Arizona legislators shamed themselves last week by passing SB 1062, a bill that explicitly permits discrimination against gay people by both private businesses and state agencies. The result was widespread outrage: Both U.S. Senators from Arizona have come out against it, as has the business community, Republican voters, and — amazingly — even one of the senators who voted for it. At this point, pressure is mounting on Governor Jan Brewer to veto the bill, which she has until Friday to do.

This isn’t the first time Arizona has made headlines for passing outrageous, borderline-constitutional legislation. State lawmakers have a knack for this, and so, while we eagerly await Brewer’s decision on 1062, let’s have a look at some of the other terrible laws the Arizona legislature has approved over the last couple of years.

Giving The Governor A Private Army

Arizona has a National Guard. It also has private militias. Apparently, though, that just wasn’t enough in the way of statewide security forces, and so in 2011, lawmakers passed a bill authorizing the governor to fund her very own military force. The bill states that the governor can do this for any reason they deem necessary, and can fund the militia with state money otherwise intended for the National Guard.

Brewer signed the bill, because, duh, who wouldn’t authorize themselves to have their own private army? Oddly enough, a later bill to fund militias tasked solely with guarding the border failed.

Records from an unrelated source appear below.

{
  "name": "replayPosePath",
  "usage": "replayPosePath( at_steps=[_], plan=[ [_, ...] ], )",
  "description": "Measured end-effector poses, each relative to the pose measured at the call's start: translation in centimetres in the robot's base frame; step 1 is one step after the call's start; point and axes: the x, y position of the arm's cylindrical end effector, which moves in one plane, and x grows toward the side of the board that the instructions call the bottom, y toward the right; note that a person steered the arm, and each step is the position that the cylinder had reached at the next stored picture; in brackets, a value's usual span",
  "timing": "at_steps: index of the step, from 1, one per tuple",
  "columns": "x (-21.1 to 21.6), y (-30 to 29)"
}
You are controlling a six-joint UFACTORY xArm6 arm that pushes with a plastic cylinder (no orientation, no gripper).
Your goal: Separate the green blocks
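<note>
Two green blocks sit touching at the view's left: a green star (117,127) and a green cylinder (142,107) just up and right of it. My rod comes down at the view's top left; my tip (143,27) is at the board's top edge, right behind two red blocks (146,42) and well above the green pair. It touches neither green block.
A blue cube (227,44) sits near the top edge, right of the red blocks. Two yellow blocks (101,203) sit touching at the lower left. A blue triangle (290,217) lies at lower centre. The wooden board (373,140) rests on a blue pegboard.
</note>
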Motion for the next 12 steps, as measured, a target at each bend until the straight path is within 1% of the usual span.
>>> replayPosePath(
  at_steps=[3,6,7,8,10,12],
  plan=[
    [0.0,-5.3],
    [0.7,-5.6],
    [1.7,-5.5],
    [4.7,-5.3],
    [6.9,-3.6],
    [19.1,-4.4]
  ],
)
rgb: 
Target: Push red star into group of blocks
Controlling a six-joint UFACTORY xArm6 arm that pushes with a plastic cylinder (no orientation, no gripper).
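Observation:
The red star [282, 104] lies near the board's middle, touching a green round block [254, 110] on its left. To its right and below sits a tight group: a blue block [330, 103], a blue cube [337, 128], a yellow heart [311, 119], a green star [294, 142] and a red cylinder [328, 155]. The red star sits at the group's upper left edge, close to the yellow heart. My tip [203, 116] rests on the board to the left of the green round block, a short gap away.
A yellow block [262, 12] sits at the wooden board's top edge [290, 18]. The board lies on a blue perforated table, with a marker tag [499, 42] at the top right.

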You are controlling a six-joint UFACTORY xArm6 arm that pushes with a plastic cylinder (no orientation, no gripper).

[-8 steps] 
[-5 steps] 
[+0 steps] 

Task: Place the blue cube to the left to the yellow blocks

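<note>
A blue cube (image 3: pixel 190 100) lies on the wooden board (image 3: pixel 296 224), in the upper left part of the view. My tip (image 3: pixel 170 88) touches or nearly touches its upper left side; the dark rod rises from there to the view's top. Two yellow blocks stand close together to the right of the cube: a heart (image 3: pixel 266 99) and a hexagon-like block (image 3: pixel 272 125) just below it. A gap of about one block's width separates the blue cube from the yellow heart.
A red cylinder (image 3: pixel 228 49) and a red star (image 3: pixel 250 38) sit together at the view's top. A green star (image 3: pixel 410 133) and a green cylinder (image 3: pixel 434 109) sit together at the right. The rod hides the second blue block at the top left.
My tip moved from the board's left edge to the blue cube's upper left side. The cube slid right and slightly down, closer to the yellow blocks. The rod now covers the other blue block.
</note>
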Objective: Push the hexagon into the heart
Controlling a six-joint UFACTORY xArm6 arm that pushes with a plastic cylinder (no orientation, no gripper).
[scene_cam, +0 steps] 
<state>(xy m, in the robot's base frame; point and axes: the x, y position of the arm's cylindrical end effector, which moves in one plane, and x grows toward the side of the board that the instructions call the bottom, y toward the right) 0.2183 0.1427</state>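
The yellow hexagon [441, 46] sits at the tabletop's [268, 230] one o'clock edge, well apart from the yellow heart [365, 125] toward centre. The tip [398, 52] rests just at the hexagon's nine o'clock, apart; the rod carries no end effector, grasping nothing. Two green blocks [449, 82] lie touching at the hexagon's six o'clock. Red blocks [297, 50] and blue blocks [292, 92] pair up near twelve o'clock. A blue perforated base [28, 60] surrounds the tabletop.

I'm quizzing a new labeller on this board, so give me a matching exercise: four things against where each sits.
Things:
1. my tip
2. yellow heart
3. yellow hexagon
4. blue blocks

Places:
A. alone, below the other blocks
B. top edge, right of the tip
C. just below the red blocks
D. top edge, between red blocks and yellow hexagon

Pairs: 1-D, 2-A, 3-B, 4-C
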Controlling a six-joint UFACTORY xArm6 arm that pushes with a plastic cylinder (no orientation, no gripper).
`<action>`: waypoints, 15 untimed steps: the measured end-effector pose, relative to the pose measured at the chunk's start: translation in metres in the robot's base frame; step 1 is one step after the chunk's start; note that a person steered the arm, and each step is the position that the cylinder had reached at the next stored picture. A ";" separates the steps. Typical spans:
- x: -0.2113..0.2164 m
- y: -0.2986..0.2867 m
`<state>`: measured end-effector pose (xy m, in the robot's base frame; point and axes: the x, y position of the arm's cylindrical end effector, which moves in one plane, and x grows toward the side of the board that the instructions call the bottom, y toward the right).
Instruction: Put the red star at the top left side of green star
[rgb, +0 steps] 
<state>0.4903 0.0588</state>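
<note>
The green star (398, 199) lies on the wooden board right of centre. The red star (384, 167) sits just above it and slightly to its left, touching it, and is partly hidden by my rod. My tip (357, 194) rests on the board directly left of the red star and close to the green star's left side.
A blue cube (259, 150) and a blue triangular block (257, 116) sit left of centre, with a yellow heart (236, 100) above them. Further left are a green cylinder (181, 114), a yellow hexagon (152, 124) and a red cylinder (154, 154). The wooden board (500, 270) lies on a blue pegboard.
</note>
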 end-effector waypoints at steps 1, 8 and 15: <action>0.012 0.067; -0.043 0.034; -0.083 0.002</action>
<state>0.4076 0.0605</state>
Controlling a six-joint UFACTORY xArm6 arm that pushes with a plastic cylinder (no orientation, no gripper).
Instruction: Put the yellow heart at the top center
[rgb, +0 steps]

Allowing Doctors To Lie To Patients

In 2012, Brewer signed a law that gives anti-abortion doctors the go-ahead to lie to their patients in order to prevent them from getting abortions. Specifically, the law shields doctors from being sued for malpractice if they withhold information from a pregnant patient that would have otherwise resulted in that patient terminating the pregnancy. This means, for example, that if a doctor diagnoses a fetus with a potential birth defect, they don’t have to share that diagnoses with the woman.

What’s most appalling isn’t that Arizona passed this law — it’s that Arizona was the actually the 10th state to pass this law.

Banning Internet Trolls

In yet another attempt to inject Big Government into the lives of unassuming Arizonans, Republicans in the state House of Representatives passed HB 2549, which makes it illegal to "terrify, intimidate, threaten, harass, annoy or offend" anyone else online.

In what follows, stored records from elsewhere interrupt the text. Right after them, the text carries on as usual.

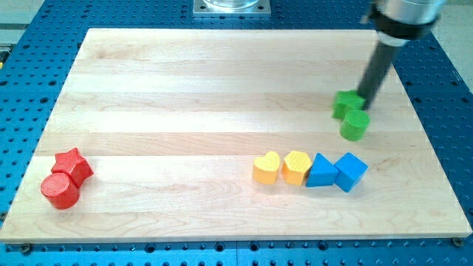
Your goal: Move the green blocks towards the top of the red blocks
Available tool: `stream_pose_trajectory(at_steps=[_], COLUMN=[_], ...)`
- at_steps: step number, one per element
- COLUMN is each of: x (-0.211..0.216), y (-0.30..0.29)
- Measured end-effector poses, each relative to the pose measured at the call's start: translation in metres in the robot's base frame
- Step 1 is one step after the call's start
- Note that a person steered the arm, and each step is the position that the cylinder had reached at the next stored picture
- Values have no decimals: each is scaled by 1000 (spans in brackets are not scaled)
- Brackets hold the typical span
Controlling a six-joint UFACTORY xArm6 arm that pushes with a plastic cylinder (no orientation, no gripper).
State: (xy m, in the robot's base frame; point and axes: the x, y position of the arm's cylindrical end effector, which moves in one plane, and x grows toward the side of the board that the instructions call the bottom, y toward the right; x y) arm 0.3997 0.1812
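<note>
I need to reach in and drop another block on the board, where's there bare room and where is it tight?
Bare: the whole top-left and middle of the board, from the red blocks across to the yellow blocks, and the strip along the bottom edge. Crowded: the right side, where my tip touches the green blocks, with the blue blocks just below.

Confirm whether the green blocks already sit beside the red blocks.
No: the green blocks sit at the view's right by my tip, the red blocks far left.
</note>
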Motion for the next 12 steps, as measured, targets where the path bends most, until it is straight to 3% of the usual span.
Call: stream_pose_trajectory(at_steps=[1,3,5,7,8,9,12], x=[0,3,66,66,67,73,86], y=[-109,-56,-139,-238,-212,-274,-347])
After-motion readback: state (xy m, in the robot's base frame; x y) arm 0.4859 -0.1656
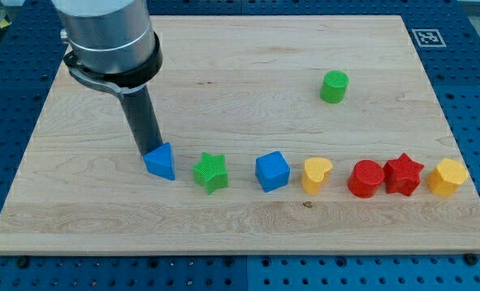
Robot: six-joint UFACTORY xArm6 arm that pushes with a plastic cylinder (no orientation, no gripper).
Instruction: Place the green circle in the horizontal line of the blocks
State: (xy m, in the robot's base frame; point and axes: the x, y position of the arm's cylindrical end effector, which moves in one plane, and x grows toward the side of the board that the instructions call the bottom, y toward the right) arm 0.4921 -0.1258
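Note:
The green circle [334, 86] stands alone on the wooden board [240, 65], towards the view's upper right. Below it a horizontal line of blocks runs left to right: blue triangle [161, 162], green star [211, 172], blue cube [271, 171], yellow heart [316, 175], red circle [366, 179], red star [403, 174], yellow hexagon [448, 177]. My tip [146, 152] is at the line's left end, touching the upper left side of the blue triangle. It is far to the left of the green circle.
The arm's grey body [111, 36] hangs over the board's upper left part. A black-and-white marker tag [426, 37] sits at the board's upper right corner. A blue perforated table surrounds the board.

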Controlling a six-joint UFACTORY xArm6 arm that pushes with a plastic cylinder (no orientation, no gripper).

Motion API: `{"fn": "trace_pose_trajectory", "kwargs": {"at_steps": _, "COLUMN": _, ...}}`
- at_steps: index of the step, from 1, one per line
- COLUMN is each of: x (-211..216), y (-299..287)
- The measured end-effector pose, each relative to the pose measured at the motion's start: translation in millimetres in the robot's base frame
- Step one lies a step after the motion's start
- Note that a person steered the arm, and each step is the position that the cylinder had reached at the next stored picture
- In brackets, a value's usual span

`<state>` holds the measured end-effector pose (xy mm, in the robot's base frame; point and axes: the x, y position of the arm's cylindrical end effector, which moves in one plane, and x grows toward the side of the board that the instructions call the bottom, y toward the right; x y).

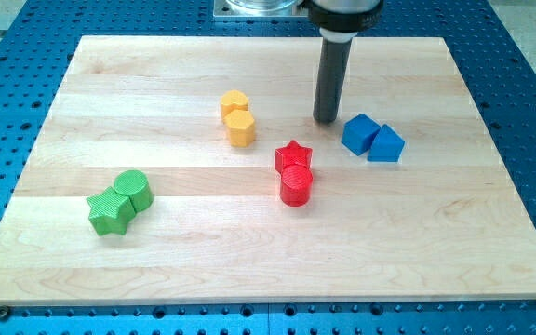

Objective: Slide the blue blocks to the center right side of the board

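Observation:
Two blue blocks sit side by side right of the board's middle: a blue cube (360, 133) and a blue wedge-like block (386, 144) touching it on its right. My tip (325, 120) rests on the board just left of and slightly above the blue cube, a small gap apart. The dark rod rises straight from it to the view's top.
A red star (293, 155) and red cylinder (296, 184) touch below-left of the tip. Two yellow hexagonal blocks (238, 117) stand left of it. A green star (109, 210) and green cylinder (134, 189) lie at the left. The wooden board (435, 251) sits on a blue perforated table.

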<state>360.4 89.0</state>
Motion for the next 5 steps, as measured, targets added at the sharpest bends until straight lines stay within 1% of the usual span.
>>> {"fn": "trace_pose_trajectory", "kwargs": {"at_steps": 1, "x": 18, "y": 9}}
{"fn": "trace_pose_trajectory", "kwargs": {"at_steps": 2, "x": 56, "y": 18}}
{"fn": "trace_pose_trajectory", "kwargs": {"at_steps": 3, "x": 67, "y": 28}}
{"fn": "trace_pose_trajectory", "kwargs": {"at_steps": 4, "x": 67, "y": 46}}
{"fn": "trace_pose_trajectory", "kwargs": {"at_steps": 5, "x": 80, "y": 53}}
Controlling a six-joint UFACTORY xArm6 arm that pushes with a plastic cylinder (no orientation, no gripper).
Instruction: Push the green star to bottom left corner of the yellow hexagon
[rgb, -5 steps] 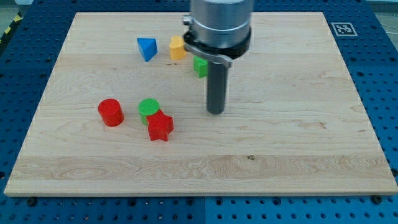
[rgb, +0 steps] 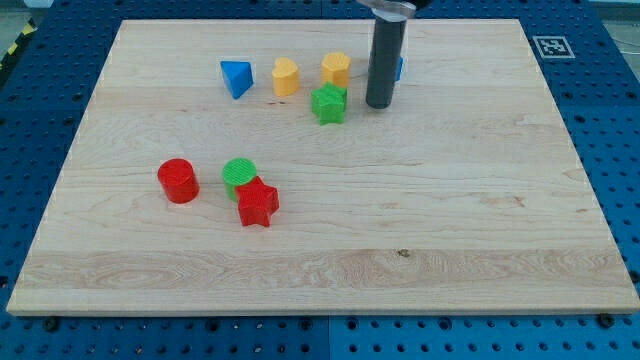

The parts about threatening and intimidating people are understandable (though possibly unconstitutional), but "annoy or offend?" That would most likely result in ... how to phrase this ... an empty Internet, as everything on the web offends somebody. Think about it: Even puns would be against the law! Thankfully for freedom-lovers and YouTube commenters across the state, the bill never made it to the governor’s desk.

Actually Requiring Racial Profiling

Also known as the “Papers, Please” law, SB 1070 passed in 2010, and attracted national attention for its totalitarian approach to immigration enforcement. The law required that state law enforcement stop and ask for citizen documents from anybody whom they had a "reasonable suspicion" might be in the country illegally — which, critics pointed out, was essentially legislated racial profiling. The Supreme Court later blocked several components of the law after the Justice Department sued, but kept the "papers, please" provision in place. Insanity. Not to mention:

Legalizing The Murder of Cyclists

In Arizona, motorists have to keep at least three-foot distance between them and any bicyclists they pass — that is, unless the bicyclist commits the cardinal sin of straying outside of the bike lane. In that case, it’s open-season, baby.

The law contains a loophole stating that, if a biker is hit and/or killed in the street by a car when there was a bike lane nearby, the driver is off the hook for any civil liability. Look, it’s annoying to be stuck behind a slow-moving bicyclist, but running over the bicyclist isn’t the best solution to that problem.